Besides playing the role of theater director and teacher, she has also been involved in many culture- exchange events, such as the annual James Joyce "Bloomsday Shanghai" celebration. Laing-Peach co-founded the Shanghai International Literary Festival, where she wrote and published articles on the greatest historical figures of Shanghai, such as the renowned writer Lu Xun and the first mayor of Shanghai, Chen Yi.
Starting in 2010, when the Peace Hotel - the green copper pyramid landmark of Shanghai - returned to the Bund after a three-year renovation, Laing-Peach became the legendary hotel's in-house historian. She's now in charge of the Peace Gallery, which showcases an almost 80-piece collection, ranging from antique tableware to crystal that decorated the hotel's old rooms. There is also a heritage salon and afternoon tea reading that usually features themes of Chinese literature and culture as well as a historical tour of the hotel and the Bund.
In Laing-Peach's eyes, the image of the port city of Shanghai is exactly like Peace Hotel's octagonal-shaped atrium at the grand entrance - with many points of entry allowing for not only exchanging commodities but ideas.
"It was no accident that jazz, film, the new way of writing (meaning left-wing writers such as Lu Xun), the new political theory and the communists' first meeting place all happened in Shanghai," she says.
"Through all eight points of octagon, they all come to the middle," she says.
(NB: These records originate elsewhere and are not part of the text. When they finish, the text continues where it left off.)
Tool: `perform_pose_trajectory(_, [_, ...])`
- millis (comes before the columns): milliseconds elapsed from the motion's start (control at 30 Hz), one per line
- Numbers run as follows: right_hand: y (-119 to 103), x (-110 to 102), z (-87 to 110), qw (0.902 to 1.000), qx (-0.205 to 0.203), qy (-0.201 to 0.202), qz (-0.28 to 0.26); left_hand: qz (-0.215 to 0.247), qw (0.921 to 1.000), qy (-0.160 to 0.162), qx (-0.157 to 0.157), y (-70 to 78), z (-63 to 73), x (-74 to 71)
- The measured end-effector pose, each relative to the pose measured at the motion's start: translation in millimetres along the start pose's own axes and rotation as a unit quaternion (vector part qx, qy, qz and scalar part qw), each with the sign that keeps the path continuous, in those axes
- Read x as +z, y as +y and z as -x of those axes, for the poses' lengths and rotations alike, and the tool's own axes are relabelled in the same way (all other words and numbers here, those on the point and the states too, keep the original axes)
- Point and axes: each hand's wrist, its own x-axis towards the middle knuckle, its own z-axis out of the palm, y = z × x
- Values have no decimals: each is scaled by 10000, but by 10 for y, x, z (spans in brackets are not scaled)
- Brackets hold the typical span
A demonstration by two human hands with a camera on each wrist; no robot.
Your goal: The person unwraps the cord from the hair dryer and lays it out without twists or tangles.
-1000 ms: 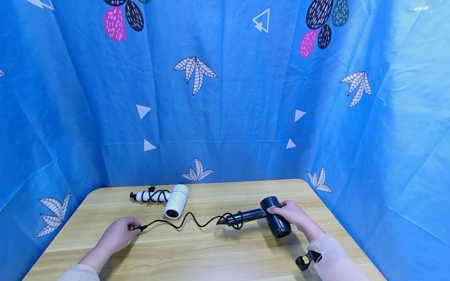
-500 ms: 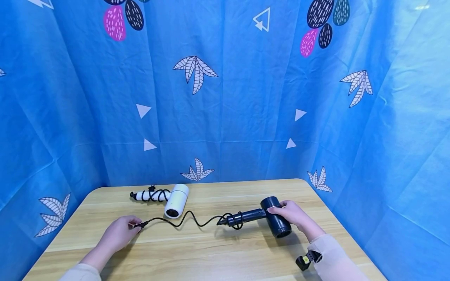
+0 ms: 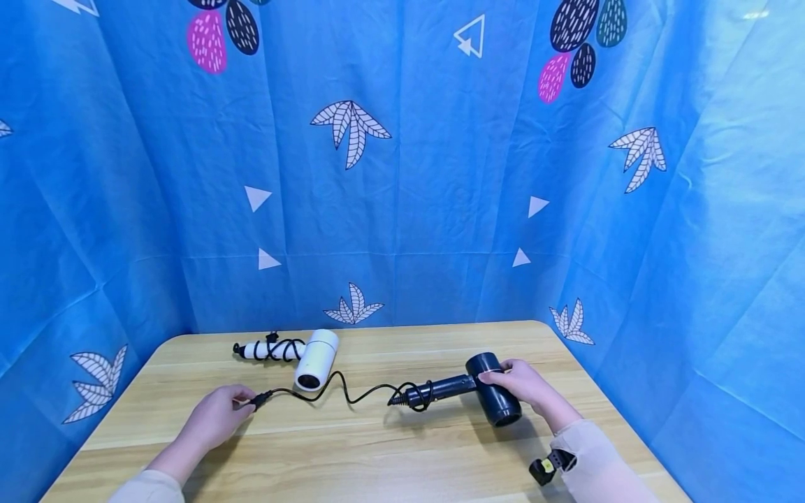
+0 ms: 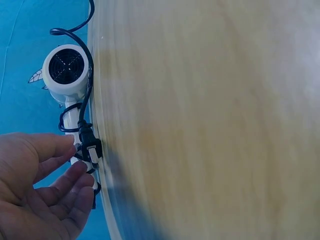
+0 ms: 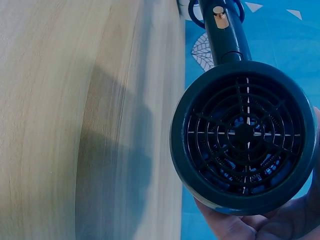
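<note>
My right hand (image 3: 518,383) grips a black hair dryer (image 3: 493,398) by its barrel, thumb on the near side. Its handle points left, with a few turns of cord (image 3: 418,396) looped around it. In the right wrist view, the round grille (image 5: 244,134) of this dryer faces the camera, fingers behind and below it. From the handle a wavy black cord (image 3: 352,403) runs left to a plug (image 4: 90,146). My left hand (image 3: 216,417) pinches that plug between thumb and fingers. Behind the cord lies a white hair dryer (image 3: 316,360), its own black cord wrapped around the handle.
The wooden table (image 3: 377,461) carries both dryers, the white one toward the back left. Blue patterned cloth (image 3: 402,175) hangs behind the table and on both sides. A small black device (image 3: 547,467) is fixed at the right sleeve.
My left hand has shifted slightly up and to the right with the plug, which tilts more upward. The cord's bends have moved a little. My right hand and the black dryer stay practically still.
</note>
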Motion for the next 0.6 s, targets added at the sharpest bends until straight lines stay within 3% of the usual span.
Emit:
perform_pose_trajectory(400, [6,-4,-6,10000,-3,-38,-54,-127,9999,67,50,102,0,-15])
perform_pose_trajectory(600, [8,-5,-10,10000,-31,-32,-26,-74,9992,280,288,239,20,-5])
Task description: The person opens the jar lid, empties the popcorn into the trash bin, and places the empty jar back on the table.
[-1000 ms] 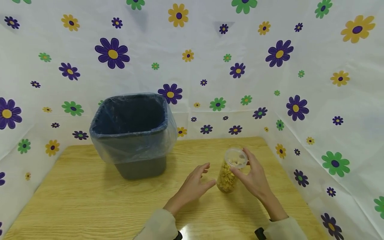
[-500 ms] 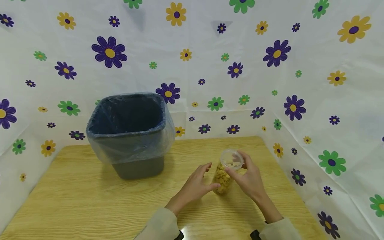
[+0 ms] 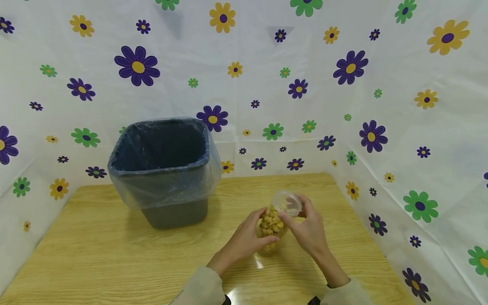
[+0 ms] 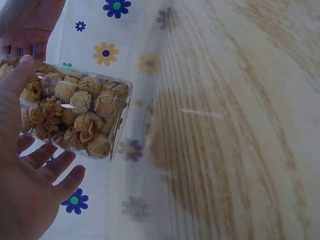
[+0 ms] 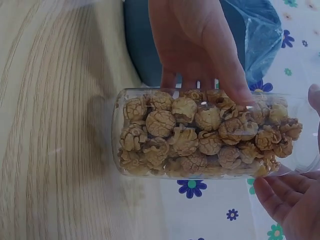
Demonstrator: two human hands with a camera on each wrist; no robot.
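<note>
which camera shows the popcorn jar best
The right wrist view: the popcorn jar appears large, side-on and nearly full length. The head view shows it small, from above, between the left hand and right hand; the left wrist view cuts off its top.

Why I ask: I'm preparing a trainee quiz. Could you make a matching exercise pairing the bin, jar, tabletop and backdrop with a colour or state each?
1. Bin
2. Jar
3. Tabletop
4. Backdrop

A. White with printed flowers
B. Held by the left hand and right hand
C. Lined with a plastic bag
D. Yellowish, wood-grained

Pairs: 1-C, 2-B, 3-D, 4-A
</note>
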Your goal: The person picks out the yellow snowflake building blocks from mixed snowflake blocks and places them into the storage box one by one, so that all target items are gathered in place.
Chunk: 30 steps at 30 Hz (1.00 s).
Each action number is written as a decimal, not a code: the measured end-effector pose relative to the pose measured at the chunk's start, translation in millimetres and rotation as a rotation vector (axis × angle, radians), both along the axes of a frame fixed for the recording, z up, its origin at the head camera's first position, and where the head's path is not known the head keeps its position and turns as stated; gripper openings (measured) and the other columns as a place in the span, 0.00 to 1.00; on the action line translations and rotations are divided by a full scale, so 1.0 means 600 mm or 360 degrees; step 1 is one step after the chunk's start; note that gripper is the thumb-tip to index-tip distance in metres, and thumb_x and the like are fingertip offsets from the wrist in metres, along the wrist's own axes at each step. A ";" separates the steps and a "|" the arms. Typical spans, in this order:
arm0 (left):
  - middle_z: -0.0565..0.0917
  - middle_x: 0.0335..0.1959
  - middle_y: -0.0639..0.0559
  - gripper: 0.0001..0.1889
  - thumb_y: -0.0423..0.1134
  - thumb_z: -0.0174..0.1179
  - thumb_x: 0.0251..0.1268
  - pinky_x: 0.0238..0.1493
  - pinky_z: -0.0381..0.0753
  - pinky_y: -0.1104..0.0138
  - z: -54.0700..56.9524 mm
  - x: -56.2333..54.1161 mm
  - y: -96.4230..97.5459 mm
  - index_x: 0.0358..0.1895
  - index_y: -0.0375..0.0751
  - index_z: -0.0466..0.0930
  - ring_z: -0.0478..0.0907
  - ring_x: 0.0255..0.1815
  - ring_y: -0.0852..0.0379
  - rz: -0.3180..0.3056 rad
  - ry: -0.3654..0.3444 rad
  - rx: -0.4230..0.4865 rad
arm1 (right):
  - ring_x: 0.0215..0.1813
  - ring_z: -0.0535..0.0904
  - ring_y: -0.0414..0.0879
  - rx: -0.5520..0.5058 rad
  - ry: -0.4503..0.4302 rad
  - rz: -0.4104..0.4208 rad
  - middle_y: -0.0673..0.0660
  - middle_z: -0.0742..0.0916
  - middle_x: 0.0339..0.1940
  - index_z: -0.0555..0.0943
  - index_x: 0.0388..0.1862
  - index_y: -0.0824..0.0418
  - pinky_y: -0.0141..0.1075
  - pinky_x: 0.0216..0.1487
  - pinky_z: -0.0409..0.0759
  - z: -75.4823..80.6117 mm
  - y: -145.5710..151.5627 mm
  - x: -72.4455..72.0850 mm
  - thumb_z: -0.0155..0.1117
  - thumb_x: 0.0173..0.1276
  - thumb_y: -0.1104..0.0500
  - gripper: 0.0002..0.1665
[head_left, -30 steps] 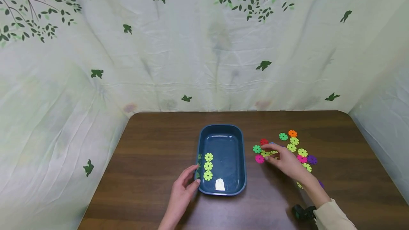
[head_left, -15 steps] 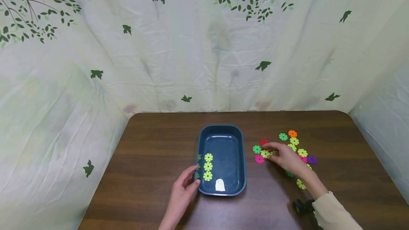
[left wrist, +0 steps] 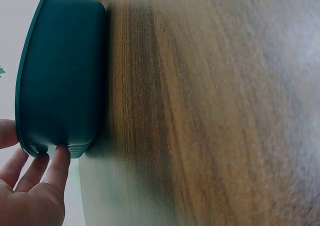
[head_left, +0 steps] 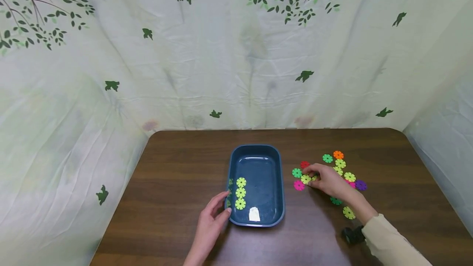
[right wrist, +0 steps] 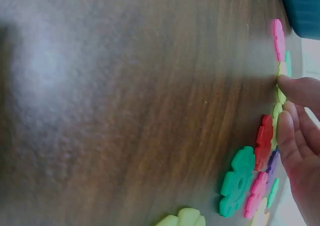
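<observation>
A blue plastic tray point(head_left: 263, 184) stands on the brown table point(head_left: 177, 167). Three yellow-green snowflake discs point(head_left: 241, 193) lie in a column inside it, along the left wall. My left hand point(head_left: 209, 221) grips the tray's left edge; in the left wrist view its fingers point(left wrist: 59, 168) press against the outer wall, with the thumb by the rim. To the right of the tray, my right hand point(head_left: 329, 180) is down among loose discs, thumb and fingertips around a yellow snowflake disc point(right wrist: 277, 118). Another yellow disc point(head_left: 305, 179) lies just left of the fingertips.
Close to that hand are a red disc point(head_left: 304, 164), a green disc point(head_left: 297, 173) and a pink disc point(head_left: 299, 185). Beyond and under the right arm lie several more, including an orange disc point(head_left: 338, 154) and a purple disc point(head_left: 361, 185). A patterned curtain point(head_left: 236, 73) hangs behind the table.
The right forearm has swung slightly to the right, uncovering a yellow and a green disc beneath it. The yellow and pink discs near the fingertips have shifted a little. The left hand stays put.
</observation>
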<state>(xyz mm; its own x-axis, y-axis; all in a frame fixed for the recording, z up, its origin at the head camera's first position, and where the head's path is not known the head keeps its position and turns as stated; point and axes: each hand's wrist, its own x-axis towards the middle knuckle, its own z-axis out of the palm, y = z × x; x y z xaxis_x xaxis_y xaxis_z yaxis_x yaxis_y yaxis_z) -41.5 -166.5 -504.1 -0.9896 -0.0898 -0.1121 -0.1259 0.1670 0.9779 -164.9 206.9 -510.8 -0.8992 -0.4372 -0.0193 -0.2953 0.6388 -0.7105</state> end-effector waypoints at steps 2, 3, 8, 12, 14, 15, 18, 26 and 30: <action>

From there, "Some go straight, some meet another line and go in a different direction. By meeting another line, they form a different shape - it's like people' lives being transformed by the experiences being in this extraordinary city."
"Somebody once told me during the tour of Peace Hotel that 'You're a born storyteller'. I never thought that way," she says, "but I know one thing for sure - stories should be told. And I love sharing what I know about."